• Exercise directions: Give the lines below again exactly, starting with the line that holds "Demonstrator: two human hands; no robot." and going on through the line that holds "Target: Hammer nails".

Stored dataset items:
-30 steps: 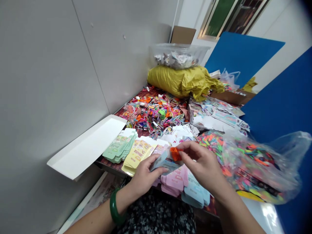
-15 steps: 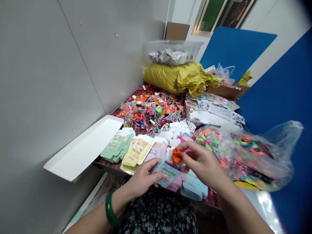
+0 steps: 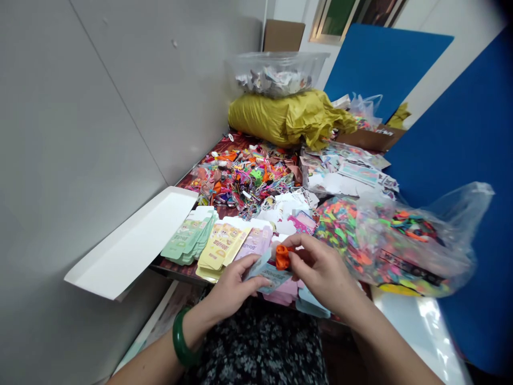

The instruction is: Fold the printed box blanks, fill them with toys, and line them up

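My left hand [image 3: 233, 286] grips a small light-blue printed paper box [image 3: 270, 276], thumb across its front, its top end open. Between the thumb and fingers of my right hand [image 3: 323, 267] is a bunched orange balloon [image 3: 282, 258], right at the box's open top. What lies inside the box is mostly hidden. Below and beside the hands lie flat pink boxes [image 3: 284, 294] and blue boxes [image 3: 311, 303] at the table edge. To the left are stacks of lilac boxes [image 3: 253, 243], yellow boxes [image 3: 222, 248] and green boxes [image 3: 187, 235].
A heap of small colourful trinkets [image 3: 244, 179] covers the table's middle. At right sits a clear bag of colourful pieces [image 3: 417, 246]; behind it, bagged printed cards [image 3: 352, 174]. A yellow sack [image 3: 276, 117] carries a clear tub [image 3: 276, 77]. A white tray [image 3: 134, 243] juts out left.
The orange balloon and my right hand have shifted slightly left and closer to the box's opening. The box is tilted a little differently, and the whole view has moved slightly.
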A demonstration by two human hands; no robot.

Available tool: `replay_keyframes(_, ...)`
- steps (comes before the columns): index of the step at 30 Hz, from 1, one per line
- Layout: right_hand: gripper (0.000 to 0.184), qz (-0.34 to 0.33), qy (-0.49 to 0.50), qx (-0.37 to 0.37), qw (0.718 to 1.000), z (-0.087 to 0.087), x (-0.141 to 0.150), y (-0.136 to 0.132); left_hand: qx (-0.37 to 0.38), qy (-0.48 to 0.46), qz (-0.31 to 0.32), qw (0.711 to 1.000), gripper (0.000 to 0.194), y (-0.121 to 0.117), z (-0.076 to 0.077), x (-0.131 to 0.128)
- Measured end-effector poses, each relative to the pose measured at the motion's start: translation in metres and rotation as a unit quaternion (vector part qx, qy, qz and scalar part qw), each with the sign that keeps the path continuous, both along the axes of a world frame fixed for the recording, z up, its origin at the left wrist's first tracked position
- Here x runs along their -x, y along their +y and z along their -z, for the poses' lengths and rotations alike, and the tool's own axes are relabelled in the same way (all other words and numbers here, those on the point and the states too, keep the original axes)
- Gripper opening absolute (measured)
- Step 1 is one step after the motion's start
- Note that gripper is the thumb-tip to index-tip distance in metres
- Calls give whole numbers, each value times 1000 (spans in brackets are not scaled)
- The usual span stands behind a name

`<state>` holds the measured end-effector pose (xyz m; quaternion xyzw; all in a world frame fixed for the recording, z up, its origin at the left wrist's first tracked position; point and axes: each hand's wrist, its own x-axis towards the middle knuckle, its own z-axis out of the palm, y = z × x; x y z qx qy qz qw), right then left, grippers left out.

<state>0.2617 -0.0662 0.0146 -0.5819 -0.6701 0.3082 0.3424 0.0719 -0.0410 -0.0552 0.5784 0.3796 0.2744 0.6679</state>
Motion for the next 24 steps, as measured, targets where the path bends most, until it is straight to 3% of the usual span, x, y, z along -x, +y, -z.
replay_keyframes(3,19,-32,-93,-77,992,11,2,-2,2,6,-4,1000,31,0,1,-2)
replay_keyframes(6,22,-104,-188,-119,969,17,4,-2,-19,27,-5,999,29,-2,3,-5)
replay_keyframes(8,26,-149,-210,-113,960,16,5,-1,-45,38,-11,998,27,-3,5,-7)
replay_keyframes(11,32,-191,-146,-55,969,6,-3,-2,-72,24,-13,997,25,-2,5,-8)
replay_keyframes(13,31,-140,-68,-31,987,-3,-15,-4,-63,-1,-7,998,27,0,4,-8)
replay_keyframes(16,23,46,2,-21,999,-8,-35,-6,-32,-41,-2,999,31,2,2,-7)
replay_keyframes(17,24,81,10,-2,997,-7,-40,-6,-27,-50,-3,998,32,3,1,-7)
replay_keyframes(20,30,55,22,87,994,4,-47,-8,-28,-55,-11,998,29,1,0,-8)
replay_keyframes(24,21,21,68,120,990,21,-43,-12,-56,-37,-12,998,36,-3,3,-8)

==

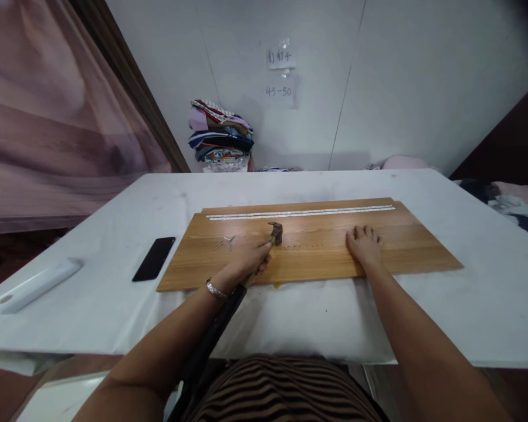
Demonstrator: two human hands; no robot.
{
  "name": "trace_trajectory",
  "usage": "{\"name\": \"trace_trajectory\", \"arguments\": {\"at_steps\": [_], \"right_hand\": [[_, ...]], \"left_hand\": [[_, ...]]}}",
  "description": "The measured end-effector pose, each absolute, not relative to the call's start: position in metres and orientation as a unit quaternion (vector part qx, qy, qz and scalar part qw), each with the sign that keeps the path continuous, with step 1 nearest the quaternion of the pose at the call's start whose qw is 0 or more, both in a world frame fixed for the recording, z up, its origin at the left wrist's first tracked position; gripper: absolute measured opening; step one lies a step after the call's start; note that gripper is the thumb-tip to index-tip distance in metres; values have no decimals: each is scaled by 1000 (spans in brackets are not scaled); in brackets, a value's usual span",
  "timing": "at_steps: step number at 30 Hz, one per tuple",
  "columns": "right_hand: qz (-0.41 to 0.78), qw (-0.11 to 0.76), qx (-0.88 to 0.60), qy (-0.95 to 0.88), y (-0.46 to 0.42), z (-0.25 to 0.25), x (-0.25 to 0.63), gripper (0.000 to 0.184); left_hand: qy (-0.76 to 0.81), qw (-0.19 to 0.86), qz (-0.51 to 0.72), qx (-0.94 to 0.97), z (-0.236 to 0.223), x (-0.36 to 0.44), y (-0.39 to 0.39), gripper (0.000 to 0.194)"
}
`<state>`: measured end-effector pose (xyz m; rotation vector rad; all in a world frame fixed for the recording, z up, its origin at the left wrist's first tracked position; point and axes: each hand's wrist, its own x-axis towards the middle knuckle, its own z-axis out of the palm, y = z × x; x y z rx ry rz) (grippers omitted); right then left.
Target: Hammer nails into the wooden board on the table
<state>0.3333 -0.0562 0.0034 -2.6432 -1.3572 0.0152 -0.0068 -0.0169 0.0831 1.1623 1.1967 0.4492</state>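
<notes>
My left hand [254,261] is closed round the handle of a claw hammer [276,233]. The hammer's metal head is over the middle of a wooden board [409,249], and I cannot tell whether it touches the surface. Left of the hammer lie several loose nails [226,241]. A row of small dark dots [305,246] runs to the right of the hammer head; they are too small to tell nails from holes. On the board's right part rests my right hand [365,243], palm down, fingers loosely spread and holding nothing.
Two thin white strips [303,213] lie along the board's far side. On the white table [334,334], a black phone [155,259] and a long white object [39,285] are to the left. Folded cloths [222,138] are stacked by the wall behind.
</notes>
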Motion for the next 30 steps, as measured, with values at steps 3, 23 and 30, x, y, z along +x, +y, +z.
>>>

• Solution:
Demonstrator: two human hands; no robot.
{
  "name": "trace_trajectory",
  "usage": "{\"name\": \"trace_trajectory\", \"arguments\": {\"at_steps\": [_], \"right_hand\": [[_, ...]], \"left_hand\": [[_, ...]]}}",
  "description": "The measured end-effector pose, each absolute, not relative to the call's start: position in metres and orientation as a unit quaternion (vector part qx, qy, qz and scalar part qw), each with the sign that keeps the path continuous, with step 1 nearest the quaternion of the pose at the call's start whose qw is 0 or more, both in a world frame fixed for the recording, z up, its origin at the left wrist's first tracked position; gripper: absolute measured opening; step one lies a step after the call's start; note that gripper is the thumb-tip to index-tip distance in metres; values have no decimals: each is scaled by 1000 (spans in brackets are not scaled); in brackets, a value's usual span",
  "timing": "at_steps: step number at 30 Hz, one per tuple",
  "columns": "right_hand: qz (-0.41 to 0.78), qw (-0.11 to 0.76), qx (-0.88 to 0.60), qy (-0.95 to 0.88), y (-0.46 to 0.42), z (-0.25 to 0.25), x (-0.25 to 0.63), gripper (0.000 to 0.184); left_hand: qy (-0.76 to 0.81), qw (-0.19 to 0.86), qz (-0.51 to 0.72), qx (-0.94 to 0.97), z (-0.236 to 0.223), x (-0.36 to 0.44), y (-0.39 to 0.39), gripper (0.000 to 0.194)"
}
`<state>`: measured end-effector pose (xyz m; rotation vector rad; all in a world frame fixed for the recording, z up, its origin at the left wrist's first tracked position; point and axes: each hand's wrist, its own x-axis towards the middle knuckle, its own z-axis out of the palm, y = z × x; x y z rx ry rz) (grippers omitted); right then left.
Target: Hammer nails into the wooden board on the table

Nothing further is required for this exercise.